Task statement: Look for the line that has "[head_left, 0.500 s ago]" in the material below; please repeat it and every line after it, exactly, up to and including the line that has "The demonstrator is", and nothing else.

- - - -

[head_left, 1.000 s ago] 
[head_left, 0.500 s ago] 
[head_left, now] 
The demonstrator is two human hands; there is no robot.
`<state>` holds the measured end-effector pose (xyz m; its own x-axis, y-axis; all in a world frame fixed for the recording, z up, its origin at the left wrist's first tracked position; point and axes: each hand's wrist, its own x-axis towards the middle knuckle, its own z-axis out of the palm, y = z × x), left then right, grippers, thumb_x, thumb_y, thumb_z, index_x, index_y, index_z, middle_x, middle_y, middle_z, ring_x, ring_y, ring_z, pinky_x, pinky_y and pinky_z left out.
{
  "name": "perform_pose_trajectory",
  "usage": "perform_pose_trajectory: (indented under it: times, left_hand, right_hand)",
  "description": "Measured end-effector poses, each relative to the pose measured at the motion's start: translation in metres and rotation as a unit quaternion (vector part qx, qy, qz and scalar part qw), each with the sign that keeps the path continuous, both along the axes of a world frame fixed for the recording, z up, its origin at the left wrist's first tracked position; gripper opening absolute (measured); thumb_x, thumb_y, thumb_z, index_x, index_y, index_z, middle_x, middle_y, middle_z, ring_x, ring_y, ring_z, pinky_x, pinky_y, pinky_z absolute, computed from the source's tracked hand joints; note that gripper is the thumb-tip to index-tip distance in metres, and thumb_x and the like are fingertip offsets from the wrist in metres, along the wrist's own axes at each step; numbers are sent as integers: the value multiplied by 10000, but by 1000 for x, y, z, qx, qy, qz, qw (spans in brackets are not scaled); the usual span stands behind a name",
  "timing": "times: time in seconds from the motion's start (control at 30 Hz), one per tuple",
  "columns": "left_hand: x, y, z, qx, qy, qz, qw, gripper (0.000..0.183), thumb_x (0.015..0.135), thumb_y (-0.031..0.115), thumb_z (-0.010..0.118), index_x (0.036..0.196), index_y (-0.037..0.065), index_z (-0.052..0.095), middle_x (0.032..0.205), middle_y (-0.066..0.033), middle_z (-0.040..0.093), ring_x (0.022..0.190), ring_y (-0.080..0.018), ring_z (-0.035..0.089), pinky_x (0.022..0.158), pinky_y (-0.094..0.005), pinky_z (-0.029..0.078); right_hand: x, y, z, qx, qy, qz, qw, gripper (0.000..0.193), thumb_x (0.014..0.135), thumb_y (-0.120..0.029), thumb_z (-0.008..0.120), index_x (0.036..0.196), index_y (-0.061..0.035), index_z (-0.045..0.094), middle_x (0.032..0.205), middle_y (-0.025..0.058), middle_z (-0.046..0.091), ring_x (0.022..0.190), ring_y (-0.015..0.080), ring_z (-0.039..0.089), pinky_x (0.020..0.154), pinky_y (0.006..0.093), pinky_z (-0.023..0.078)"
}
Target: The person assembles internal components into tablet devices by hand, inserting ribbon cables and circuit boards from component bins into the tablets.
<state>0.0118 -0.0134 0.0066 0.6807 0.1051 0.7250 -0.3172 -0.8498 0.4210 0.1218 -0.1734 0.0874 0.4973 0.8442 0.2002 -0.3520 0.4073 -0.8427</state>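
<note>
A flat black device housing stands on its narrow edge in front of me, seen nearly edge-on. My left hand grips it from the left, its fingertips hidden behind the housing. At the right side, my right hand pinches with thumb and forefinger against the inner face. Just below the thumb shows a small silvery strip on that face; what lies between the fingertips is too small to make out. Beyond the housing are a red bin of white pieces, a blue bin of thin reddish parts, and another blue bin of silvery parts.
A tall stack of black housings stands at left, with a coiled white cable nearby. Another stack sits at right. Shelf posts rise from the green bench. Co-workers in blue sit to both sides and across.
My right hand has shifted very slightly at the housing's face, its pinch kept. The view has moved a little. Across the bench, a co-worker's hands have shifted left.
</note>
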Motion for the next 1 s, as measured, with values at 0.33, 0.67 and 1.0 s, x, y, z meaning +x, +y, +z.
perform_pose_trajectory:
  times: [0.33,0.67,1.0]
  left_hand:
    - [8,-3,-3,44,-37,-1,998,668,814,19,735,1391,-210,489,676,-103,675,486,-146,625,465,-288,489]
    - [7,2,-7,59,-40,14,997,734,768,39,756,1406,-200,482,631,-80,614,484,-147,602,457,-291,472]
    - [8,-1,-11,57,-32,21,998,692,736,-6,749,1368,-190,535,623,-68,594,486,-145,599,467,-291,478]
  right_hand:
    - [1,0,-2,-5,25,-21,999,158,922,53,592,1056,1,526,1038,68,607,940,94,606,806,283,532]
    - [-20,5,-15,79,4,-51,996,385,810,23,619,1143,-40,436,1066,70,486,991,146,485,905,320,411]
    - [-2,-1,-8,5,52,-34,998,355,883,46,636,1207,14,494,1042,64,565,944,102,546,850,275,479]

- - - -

Output:
[head_left, 0.500 s ago] 
[head_left, now] 
The demonstrator is two human hands; there is no robot.

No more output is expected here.